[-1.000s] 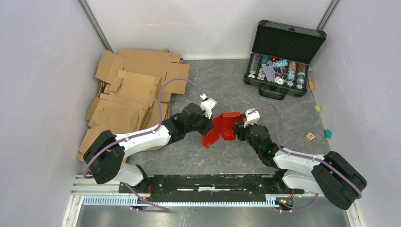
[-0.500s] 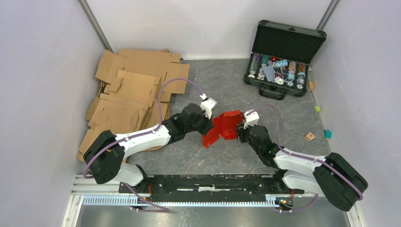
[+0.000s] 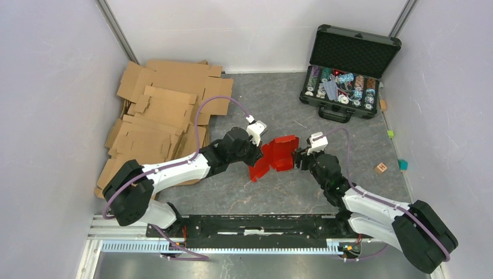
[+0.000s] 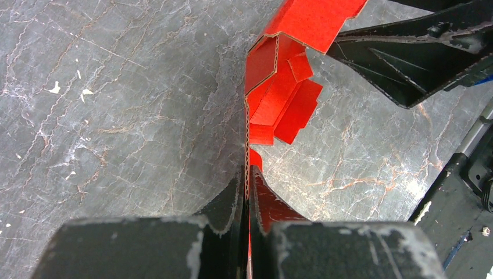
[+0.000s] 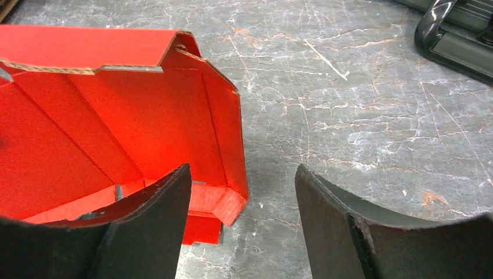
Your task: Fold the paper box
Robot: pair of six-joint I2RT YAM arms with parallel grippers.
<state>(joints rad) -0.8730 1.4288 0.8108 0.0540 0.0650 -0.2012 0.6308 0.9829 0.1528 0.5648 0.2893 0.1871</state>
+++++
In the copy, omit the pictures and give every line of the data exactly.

*Result of this exercise:*
[-1.000s] 
[-0.500s] 
[+0.000s] 
[+0.000s] 
[+0.000s] 
Your task: Fold the paper box
Robot: pair of six-joint I2RT YAM arms with parallel grippers.
<state>(joints rad) -0.8730 1.4288 0.8108 0.0540 0.0650 -0.2012 0.6308 0.9829 0.1528 0.5648 0.2893 0.1871</state>

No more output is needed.